### Brief
Copy every line of the entries that includes the word "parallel".

Stored items:
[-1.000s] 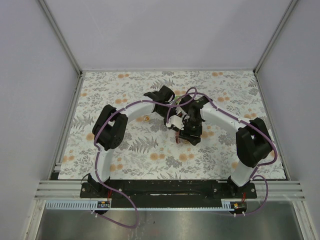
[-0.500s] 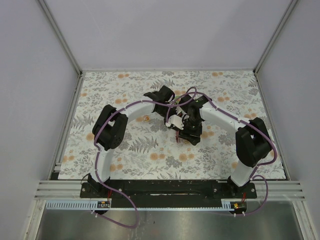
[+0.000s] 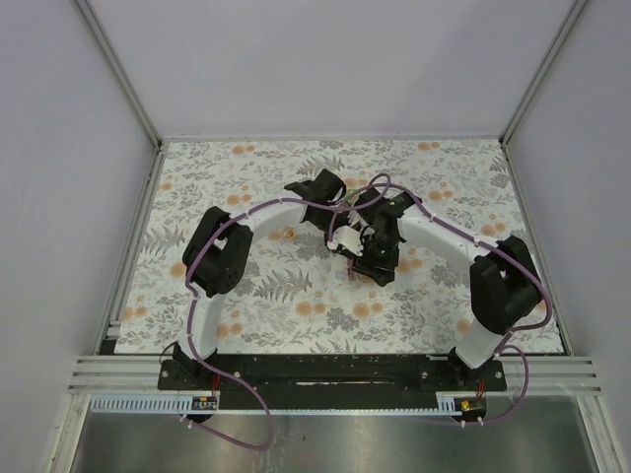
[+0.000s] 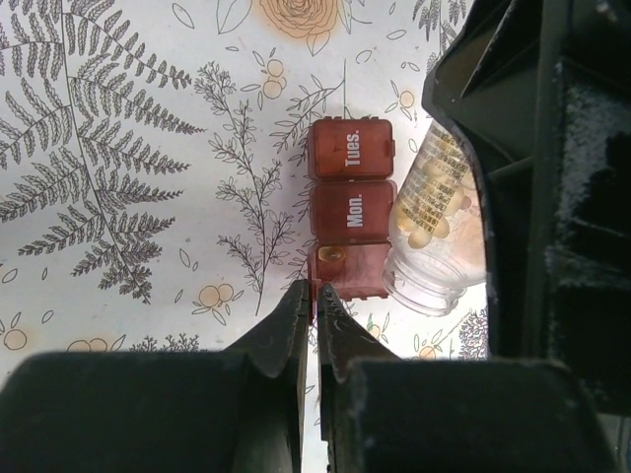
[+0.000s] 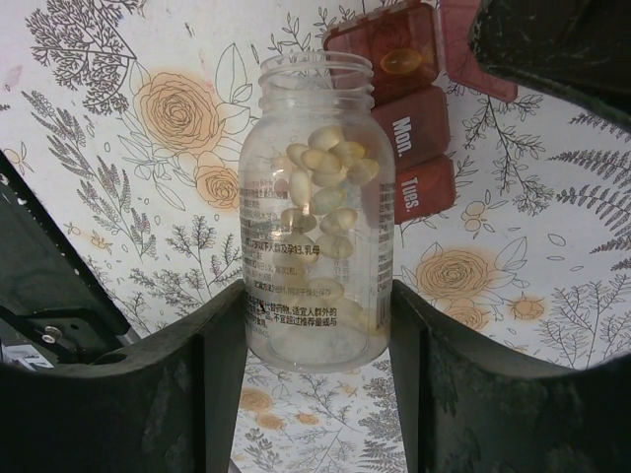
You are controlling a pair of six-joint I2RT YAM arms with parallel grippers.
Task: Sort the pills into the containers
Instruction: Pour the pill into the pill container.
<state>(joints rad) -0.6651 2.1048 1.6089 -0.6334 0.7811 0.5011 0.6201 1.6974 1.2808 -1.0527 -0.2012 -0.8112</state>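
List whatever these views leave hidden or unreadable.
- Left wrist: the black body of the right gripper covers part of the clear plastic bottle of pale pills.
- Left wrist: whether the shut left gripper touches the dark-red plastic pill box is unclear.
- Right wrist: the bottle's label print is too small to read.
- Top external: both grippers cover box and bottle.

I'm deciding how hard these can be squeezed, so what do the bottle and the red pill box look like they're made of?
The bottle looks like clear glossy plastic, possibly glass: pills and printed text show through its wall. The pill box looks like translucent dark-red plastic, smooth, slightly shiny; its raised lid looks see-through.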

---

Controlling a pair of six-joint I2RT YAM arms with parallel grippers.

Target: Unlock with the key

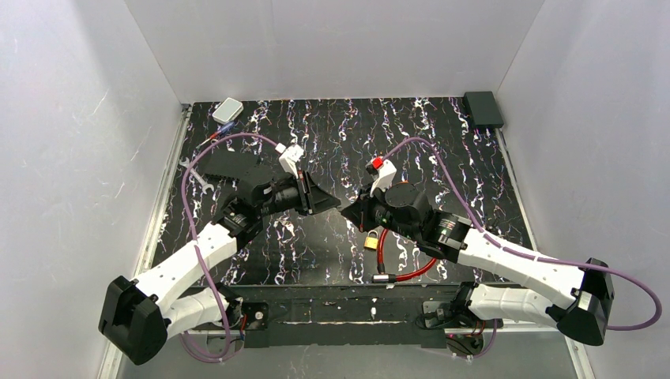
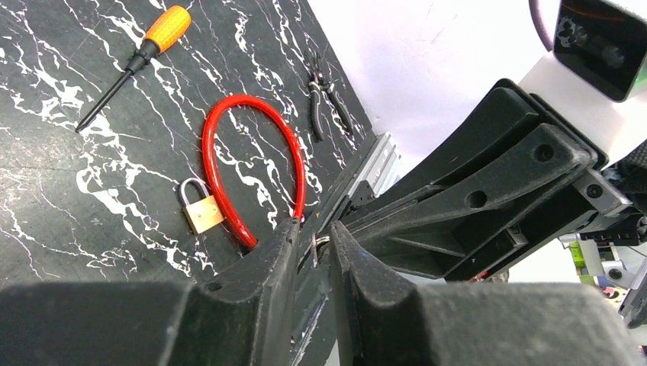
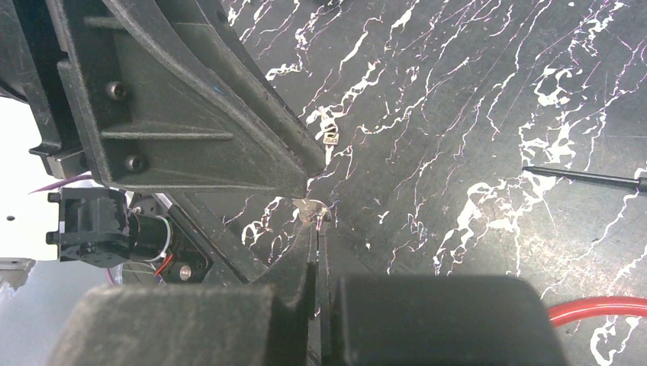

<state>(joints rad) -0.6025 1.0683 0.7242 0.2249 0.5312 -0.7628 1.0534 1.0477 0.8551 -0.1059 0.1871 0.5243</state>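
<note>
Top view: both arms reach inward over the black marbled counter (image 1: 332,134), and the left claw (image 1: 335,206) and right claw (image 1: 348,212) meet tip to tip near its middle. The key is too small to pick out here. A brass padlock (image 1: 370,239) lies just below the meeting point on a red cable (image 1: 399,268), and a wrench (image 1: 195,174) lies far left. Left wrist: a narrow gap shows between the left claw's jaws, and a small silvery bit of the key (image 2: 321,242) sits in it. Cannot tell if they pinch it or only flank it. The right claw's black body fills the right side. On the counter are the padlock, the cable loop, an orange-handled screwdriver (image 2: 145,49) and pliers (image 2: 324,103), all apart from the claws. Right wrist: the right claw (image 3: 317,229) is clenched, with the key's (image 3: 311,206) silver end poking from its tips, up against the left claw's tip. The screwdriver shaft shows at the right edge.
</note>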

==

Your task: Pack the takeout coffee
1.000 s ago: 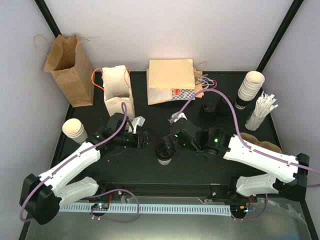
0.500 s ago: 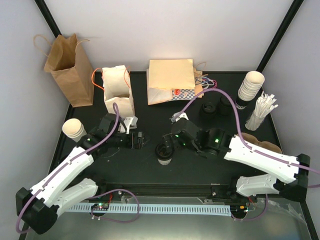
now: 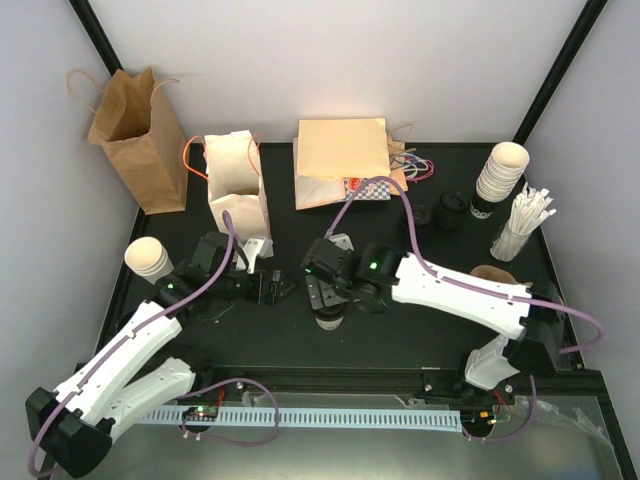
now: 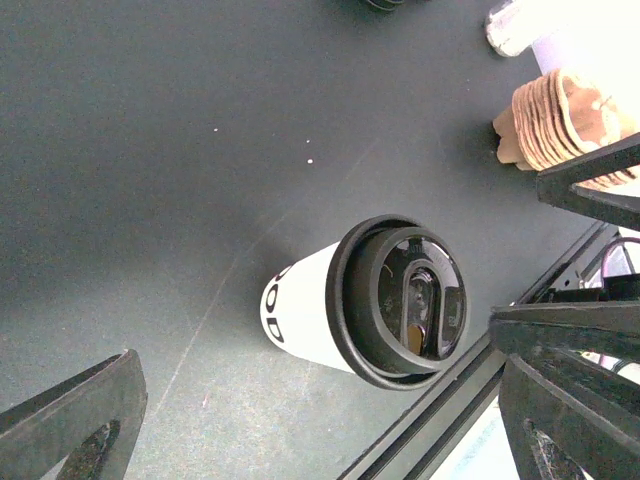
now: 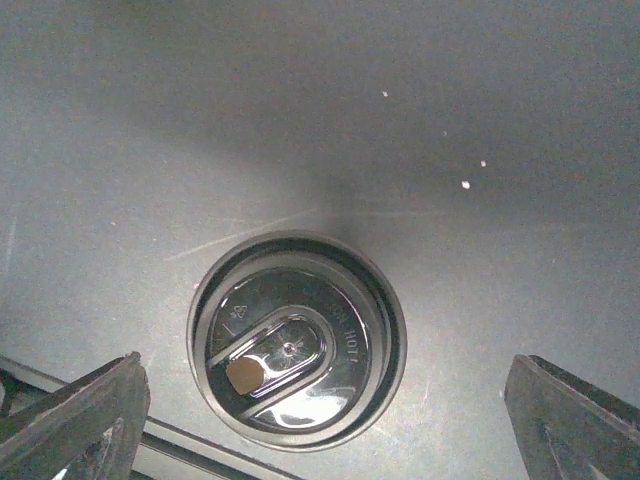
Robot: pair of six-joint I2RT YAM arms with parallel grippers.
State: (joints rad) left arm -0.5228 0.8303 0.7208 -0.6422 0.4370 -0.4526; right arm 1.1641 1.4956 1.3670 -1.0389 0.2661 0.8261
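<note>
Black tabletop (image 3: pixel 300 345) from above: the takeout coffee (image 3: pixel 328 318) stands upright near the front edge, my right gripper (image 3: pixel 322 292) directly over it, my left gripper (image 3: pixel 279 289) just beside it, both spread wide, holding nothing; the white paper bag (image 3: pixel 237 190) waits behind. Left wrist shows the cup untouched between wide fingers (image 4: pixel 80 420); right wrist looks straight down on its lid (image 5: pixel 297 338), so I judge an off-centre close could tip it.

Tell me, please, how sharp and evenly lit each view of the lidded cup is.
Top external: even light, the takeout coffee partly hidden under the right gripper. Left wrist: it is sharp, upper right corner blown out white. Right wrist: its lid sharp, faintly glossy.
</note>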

### Your solution
You are controlling a pair of six-joint I2RT YAM arms with parallel grippers.
Controlling a pair of six-joint I2RT YAM arms with parallel grippers.
Robot: pair of six-joint I2RT YAM arms with parallel grippers.

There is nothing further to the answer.